┌──

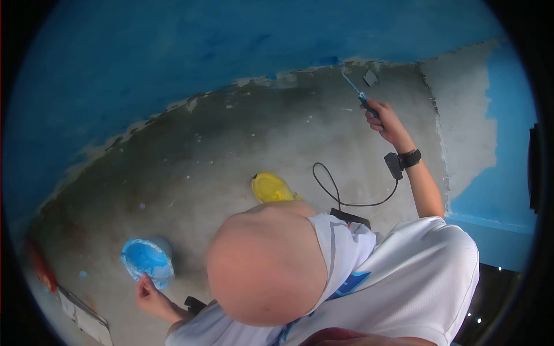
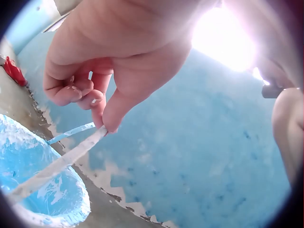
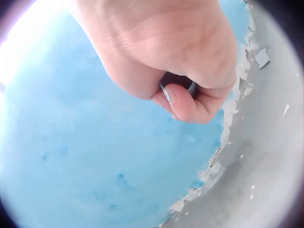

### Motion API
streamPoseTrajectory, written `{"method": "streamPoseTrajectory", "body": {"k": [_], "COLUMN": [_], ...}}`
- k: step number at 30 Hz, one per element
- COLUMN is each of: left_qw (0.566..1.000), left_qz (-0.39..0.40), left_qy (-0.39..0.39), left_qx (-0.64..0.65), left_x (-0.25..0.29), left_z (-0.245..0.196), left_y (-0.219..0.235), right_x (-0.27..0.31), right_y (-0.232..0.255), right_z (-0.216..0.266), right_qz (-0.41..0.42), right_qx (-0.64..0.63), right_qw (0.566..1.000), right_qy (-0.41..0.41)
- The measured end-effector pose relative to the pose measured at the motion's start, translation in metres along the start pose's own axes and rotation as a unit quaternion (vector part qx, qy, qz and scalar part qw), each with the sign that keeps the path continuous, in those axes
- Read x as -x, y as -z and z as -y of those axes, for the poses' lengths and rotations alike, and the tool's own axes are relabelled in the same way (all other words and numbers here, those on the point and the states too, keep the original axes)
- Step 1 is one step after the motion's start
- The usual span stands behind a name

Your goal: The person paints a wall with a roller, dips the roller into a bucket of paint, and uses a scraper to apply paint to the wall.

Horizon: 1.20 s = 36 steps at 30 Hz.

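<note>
My left hand (image 1: 151, 300) pinches the pale, paint-smeared strap handle (image 2: 61, 162) of a bucket between thumb and forefinger. The bucket (image 2: 78, 199) has light blue paint coating its inside and rim. Far out to the right, my right hand (image 1: 385, 122) grips the dark handle of a paint roller (image 1: 369, 107), fingers wrapped around it. Its thin, paint-covered wire frame reaches toward the foot of the blue wall (image 1: 231, 40), where a dark blue patch shows at its end. In the right wrist view the fist hides most of the handle.
Grey floor (image 1: 202, 167) with paint specks meets the wall along a ragged, chipped edge. A small grey flake (image 1: 370, 77) lies by the roller. A yellow shoe (image 1: 271, 188) shows below the knee. A red object (image 1: 40, 268) sits at far left; a cable (image 1: 369, 205) loops from the right wrist.
</note>
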State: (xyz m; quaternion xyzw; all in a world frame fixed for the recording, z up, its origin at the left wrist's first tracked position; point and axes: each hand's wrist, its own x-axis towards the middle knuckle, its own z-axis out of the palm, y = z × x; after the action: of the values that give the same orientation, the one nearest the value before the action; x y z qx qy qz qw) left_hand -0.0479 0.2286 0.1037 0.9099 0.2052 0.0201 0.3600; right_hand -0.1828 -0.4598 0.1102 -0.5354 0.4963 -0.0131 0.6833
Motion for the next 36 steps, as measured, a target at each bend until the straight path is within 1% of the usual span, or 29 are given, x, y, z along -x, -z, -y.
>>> {"method": "streamPoseTrajectory", "body": {"k": [1,2,4,6,8,9,10,11,12,13,14,16,18,20,22,23,25,27,29,31,33,35,36], "left_qw": [0.999,0.999,0.994,0.993,0.985,0.977,0.978,0.975,0.972,0.964,0.964,0.957,0.958,0.957,0.964,0.963,0.951,0.949,0.946,0.944,0.944,0.944,0.944], "left_qz": [0.000,-0.007,0.034,0.032,0.096,0.123,0.118,0.135,0.151,0.181,0.175,0.202,0.191,0.179,0.192,0.181,0.179,0.180,0.188,0.179,0.181,0.179,0.176], "left_qy": [-0.008,-0.007,0.052,0.052,0.052,0.049,0.049,0.036,0.022,0.022,0.022,0.024,0.049,0.077,0.054,0.058,0.076,0.075,0.074,0.067,0.066,0.067,0.064], "left_qx": [0.042,0.034,0.095,0.102,0.137,0.166,0.167,0.173,0.180,0.196,0.201,0.207,0.209,0.214,0.177,0.189,0.240,0.249,0.253,0.269,0.268,0.269,0.271], "left_x": [0.003,0.009,0.018,0.022,0.018,0.016,0.017,0.021,0.022,0.022,0.018,0.019,0.020,0.020,0.018,0.022,0.024,0.022,0.019,0.018,0.017,0.009,0.009], "left_z": [-0.004,-0.016,-0.047,-0.063,-0.078,-0.080,-0.080,-0.078,-0.076,-0.075,-0.073,-0.069,-0.074,-0.069,-0.062,-0.060,-0.061,-0.056,-0.051,-0.044,-0.038,-0.032,-0.030], "left_y": [0.005,0.014,0.033,0.050,0.051,0.047,0.041,0.032,0.026,0.024,0.021,0.012,0.010,0.006,0.004,0.000,-0.003,-0.006,-0.004,-0.006,-0.006,-0.005,-0.005], "right_x": [0.012,0.023,0.044,0.065,0.075,0.077,0.076,0.076,0.078,0.082,0.082,0.082,0.085,0.085,0.081,0.079,0.067,0.063,0.068,0.075,0.079,0.074,0.069], "right_y": [-0.014,-0.025,-0.048,-0.072,-0.097,-0.105,-0.111,-0.116,-0.122,-0.129,-0.140,-0.158,-0.174,-0.190,-0.206,-0.215,-0.234,-0.261,-0.293,-0.316,-0.317,-0.315,-0.306], "right_z": [0.003,0.006,0.018,0.032,0.036,0.031,0.023,0.012,0.006,0.013,0.015,0.021,0.034,0.043,0.043,0.043,0.036,0.035,0.037,0.048,0.049,0.044,0.038], "right_qz": [0.020,0.028,0.081,0.108,0.122,0.103,0.107,0.083,0.055,0.047,0.050,0.022,0.038,0.056,0.043,0.031,0.037,0.033,0.064,0.071,0.079,0.057,0.057], "right_qx": [-0.018,-0.021,-0.064,-0.067,0.053,0.121,0.122,0.232,0.335,0.371,0.372,0.370,0.368,0.368,0.372,0.370,0.387,0.397,0.363,0.381,0.399,0.401,0.402], "right_qw": [1.000,0.999,0.993,0.989,0.991,0.987,0.987,0.961,0.907,0.892,0.889,0.856,0.850,0.841,0.842,0.841,0.831,0.829,0.839,0.834,0.828,0.834,0.831], "right_qy": [-0.010,-0.016,-0.053,-0.075,-0.027,0.001,0.003,0.127,0.250,0.254,0.262,0.361,0.375,0.392,0.388,0.393,0.396,0.393,0.400,0.394,0.386,0.374,0.379]}}
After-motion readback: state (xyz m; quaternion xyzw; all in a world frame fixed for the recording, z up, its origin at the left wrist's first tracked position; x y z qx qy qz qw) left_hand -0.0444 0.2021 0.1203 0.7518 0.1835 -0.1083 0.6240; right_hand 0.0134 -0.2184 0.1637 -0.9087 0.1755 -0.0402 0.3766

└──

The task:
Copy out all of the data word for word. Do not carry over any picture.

Answer below:
### Motion API
streamPoseTrajectory, written `{"method": "streamPoseTrajectory", "body": {"k": [_], "COLUMN": [_], ...}}`
- k: step number at 30 Hz, one per element
- COLUMN is each of: left_qw (0.566..1.000), left_qz (-0.39..0.40), left_qy (-0.39..0.39), left_qx (-0.64..0.65), left_x (-0.25..0.29), left_z (-0.245..0.196), left_y (-0.219..0.235), right_x (-0.27..0.31), right_y (-0.232..0.255), right_z (-0.216..0.266), right_qz (-0.41..0.42), right_qx (-0.64..0.63), right_qw (0.566..1.000), right_qy (-0.41..0.41)
- The measured end-effector pose relative to the pose measured at the motion's start, translation in metres along the start pose's own axes and rotation as a unit quaternion (vector part qx, qy, qz and scalar part qw), each with the sign that keeps the path continuous, in those axes
- Read x as -x, y as -z and z as -y of those axes, for the poses' lengths and rotations alike, and the tool's own axes are relabelled in the same way (all other words and numbers here, those on the point and the states too, keep the original axes)
- Step 1 is one step after the motion's start
- The usual span stands behind a name

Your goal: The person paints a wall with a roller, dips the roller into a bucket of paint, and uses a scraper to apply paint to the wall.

Horizon: 1.20 s = 36 steps at 30 Hz.

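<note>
My left hand (image 1: 151, 300) pinches the pale, paint-smeared strap handle (image 2: 61, 162) of a bucket between thumb and forefinger. The bucket (image 2: 78, 199) has light blue paint coating its inside and rim. Far out to the right, my right hand (image 1: 385, 122) grips the dark handle of a paint roller (image 1: 369, 107), fingers wrapped around it. Its thin, paint-covered wire frame reaches toward the foot of the blue wall (image 1: 231, 40), where a dark blue patch shows at its end. In the right wrist view the fist hides most of the handle.
Grey floor (image 1: 202, 167) with paint specks meets the wall along a ragged, chipped edge. A small grey flake (image 1: 370, 77) lies by the roller. A yellow shoe (image 1: 271, 188) shows below the knee. A red object (image 1: 40, 268) sits at far left; a cable (image 1: 369, 205) loops from the right wrist.
</note>
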State: (xyz m; quaternion xyzw; all in a world frame fixed for the recording, z up, its origin at the left wrist's first tracked position; point and axes: each hand's wrist, its own x-axis towards the middle knuckle, its own z-axis out of the palm, y = z × x; after the action: of the values that give the same orientation, the one nearest the value before the action; x y z qx qy qz qw) left_hand -0.0479 0.2286 0.1037 0.9099 0.2052 0.0201 0.3600; right_hand -0.1828 -0.4598 0.1102 -0.5354 0.4963 -0.0131 0.6833
Motion for the next 36 steps, as measured, a target at each bend until the straight path is within 1% of the usual span, or 29 are given, x, y, z along -x, -z, -y.
>>> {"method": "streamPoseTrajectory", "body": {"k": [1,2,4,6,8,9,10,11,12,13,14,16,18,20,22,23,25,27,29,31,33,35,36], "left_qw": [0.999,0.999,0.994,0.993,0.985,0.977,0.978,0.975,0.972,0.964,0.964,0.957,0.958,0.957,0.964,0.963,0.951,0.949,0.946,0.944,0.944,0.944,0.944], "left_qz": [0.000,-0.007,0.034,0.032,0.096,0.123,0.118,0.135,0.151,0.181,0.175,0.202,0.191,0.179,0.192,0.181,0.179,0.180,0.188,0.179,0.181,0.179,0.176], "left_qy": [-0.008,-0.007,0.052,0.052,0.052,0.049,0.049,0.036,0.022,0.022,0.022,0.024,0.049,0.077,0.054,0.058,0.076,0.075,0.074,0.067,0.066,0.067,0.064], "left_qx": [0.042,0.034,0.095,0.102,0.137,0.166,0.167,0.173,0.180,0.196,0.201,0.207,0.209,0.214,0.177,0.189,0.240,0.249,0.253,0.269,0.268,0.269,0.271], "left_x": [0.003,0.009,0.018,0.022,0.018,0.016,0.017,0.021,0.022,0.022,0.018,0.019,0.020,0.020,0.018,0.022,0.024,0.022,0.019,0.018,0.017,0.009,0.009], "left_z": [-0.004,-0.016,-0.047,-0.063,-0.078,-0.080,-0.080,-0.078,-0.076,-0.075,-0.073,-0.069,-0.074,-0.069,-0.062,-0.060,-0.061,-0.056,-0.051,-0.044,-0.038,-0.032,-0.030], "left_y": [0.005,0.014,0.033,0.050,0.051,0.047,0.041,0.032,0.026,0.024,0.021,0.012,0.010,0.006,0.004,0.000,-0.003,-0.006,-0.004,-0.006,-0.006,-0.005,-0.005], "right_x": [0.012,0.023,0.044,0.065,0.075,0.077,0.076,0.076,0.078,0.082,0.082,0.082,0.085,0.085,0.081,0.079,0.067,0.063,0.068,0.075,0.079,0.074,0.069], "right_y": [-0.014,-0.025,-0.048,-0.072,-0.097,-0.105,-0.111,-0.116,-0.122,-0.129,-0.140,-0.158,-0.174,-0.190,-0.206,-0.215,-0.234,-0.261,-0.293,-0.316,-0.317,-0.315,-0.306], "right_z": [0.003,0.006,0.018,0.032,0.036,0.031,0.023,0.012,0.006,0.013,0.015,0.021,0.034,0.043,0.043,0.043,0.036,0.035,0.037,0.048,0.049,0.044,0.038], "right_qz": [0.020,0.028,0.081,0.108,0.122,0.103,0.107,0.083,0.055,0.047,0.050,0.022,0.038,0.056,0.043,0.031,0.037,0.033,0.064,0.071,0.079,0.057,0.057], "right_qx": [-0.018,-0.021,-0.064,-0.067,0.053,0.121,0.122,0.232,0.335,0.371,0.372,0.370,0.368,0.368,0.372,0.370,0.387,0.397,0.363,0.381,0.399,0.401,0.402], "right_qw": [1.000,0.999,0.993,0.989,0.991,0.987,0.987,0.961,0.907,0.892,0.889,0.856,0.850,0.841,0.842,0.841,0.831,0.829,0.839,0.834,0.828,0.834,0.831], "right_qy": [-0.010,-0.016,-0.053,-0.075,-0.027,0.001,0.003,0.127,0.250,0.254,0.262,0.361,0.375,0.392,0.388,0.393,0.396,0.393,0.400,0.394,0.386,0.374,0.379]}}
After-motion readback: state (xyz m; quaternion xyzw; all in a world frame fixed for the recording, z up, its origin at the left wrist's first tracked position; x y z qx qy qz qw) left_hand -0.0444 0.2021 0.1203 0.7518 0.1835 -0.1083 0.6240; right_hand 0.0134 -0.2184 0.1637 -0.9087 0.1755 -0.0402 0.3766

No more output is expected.